New Software that Deciphers Bee Buzzes Can Help Save Dwindling Bee Population
According to a 2016 survey conducted by the Bee Informed Partnership, which includes the Apiary Inspectors of America and U.S. Department of Agriculture (USDA), beekeepers all over the US experienced a 44% loss in the their colonies.
But thanks to groundbreaking scientists and researchers, both professional beekeepers and enthusiasts can now better track and anticipate the health of their bee colonies, and thus hopefully save them.
This is made possible simply through downloadable software developed by a team of scientists at the University of Missouri. They have cleverly come up with a low-cost acoustic listening system, which utilizes audio data collected and recorded from tiny microphones that have been installed in the field for the specific purpose of accurately monitoring buzzes as they work mid-air.
Said software makes use of specific algorithms to detect various unique buzzing sound patterns, from which the status of a local population can be calculated.

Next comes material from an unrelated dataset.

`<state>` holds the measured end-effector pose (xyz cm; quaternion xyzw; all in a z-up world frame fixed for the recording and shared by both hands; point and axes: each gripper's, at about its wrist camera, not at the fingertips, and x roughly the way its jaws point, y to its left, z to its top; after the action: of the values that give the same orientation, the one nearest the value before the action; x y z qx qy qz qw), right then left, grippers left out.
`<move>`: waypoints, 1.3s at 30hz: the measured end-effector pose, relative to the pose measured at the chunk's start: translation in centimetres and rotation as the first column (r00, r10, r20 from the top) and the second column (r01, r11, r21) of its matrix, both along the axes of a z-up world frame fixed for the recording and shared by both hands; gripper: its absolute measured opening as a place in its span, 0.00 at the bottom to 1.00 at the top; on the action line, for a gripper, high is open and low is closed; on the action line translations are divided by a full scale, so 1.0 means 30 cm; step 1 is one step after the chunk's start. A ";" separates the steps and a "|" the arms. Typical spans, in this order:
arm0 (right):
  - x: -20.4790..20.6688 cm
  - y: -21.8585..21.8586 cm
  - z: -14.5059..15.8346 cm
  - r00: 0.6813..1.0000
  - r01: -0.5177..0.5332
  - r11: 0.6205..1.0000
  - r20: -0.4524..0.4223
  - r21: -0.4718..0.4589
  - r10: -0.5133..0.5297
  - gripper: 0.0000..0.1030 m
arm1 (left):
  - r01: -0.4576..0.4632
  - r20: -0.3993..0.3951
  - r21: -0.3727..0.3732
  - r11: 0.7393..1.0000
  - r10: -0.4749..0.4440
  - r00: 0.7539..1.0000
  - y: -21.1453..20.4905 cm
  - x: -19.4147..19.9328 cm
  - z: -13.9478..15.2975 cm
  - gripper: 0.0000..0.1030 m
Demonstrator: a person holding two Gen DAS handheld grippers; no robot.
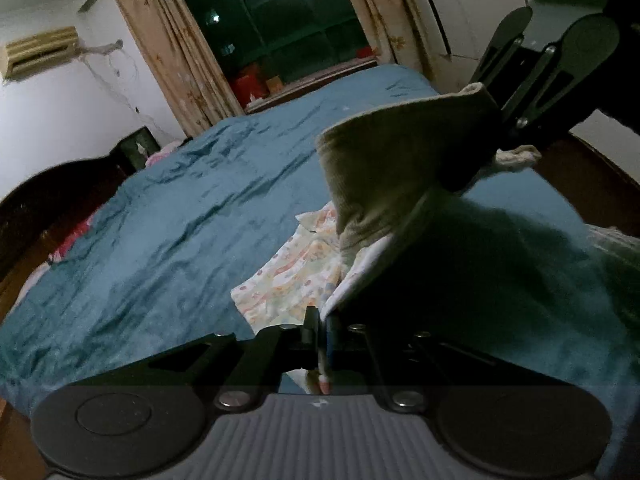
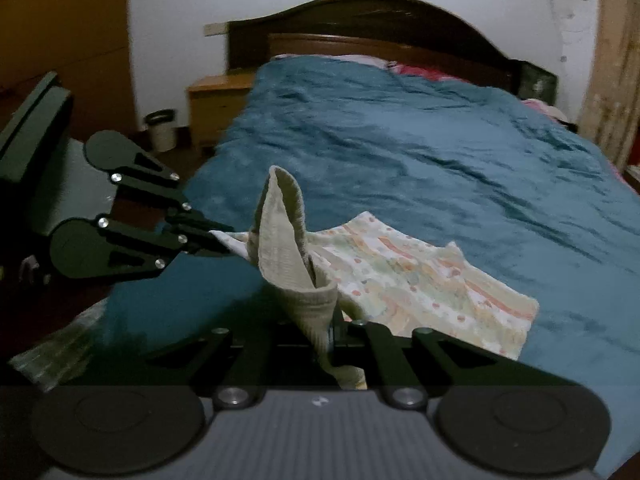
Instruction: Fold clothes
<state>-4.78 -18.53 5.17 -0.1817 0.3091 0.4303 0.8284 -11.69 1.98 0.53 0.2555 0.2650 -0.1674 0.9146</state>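
1. Garment, patterned in pale orange and green: lay partly spread on the teal bedspread, near the foot of the bed, one edge lifted off it.
2. Beige ribbed part of the garment's lifted edge: stood raised above the bedspread in a folded peak, stretched between the two grippers.
3. Left gripper: clenched on a pale edge of the garment, cloth pinched between its closed jaws, above the bedspread.
4. Right gripper: clenched on the beige ribbed part, which passed down between its closed jaws; held above the bedspread.
5. Teal bedspread: covered the bed, creased, running up to the headboard.
6. Dark wooden headboard: at the far end of the bedspread, against a white wall.
7. Curtains: beyond the bedspread, flanking a dark window.
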 end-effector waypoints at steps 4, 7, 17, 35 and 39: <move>-0.120 -0.017 0.019 0.994 -0.074 0.997 -0.086 -0.001 0.073 0.05 | 0.016 -0.072 -0.034 0.999 -0.018 0.997 0.014 -0.143 0.027 0.03; -0.206 -0.028 0.033 0.983 -0.130 0.991 -0.130 -0.007 0.128 0.05 | 0.026 -0.118 -0.070 0.997 -0.034 0.992 0.023 -0.211 0.050 0.03; -0.095 -0.026 0.034 0.981 -0.098 0.995 -0.166 -0.004 0.096 0.04 | -0.005 -0.112 -0.131 0.991 -0.010 0.994 0.045 -0.057 0.073 0.03; 0.460 0.115 -0.173 0.986 0.067 0.994 -0.148 -0.081 -0.078 0.05 | -0.161 -0.240 -0.152 0.975 0.121 0.963 0.095 0.530 -0.114 0.04; 0.529 0.117 -0.258 0.973 0.153 0.986 -0.167 -0.065 -0.162 0.13 | -0.208 -0.301 -0.160 0.965 0.153 0.941 0.106 0.594 -0.181 0.08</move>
<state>11.08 -15.02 -2.56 -0.1404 0.4037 0.3690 0.8253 6.12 5.16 -4.90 0.1150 0.3998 -0.1424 0.8981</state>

“Causes of pollinator decline are complex and include diminishing flower resources, habitat loss, climate change, increased disease incidence and exposure to pesticides, so pinpointing the driving forces remains a challenge,” researcher and professor of Biological Sciences Candace Galen explains. “For more than 100 years, scientists have used sonic vibrations to monitor birds, bats, frogs and insects. We wanted to test the potential for remote monitoring programs that use acoustics to track bee flight activities.”
In a nutshell, beekeepers and enthusiasts will benefit from the software in that the accurate readings it provides will allow them to create a better plan of action to better maintain their bee colony.
Professor Galen further explains: “Eavesdropping on the acoustic signatures of bee flights tells the story of bee activity and pollination services. Farmers may be able to use the exact methods to monitor pollination of their orchards and vegetable crops and head off pollination deficits. Finally, global ‘citizen scientists’ could get involved, monitoring bees in their backyards.”
A downloadable app for said bee-saving software may soon be available on your smartphone.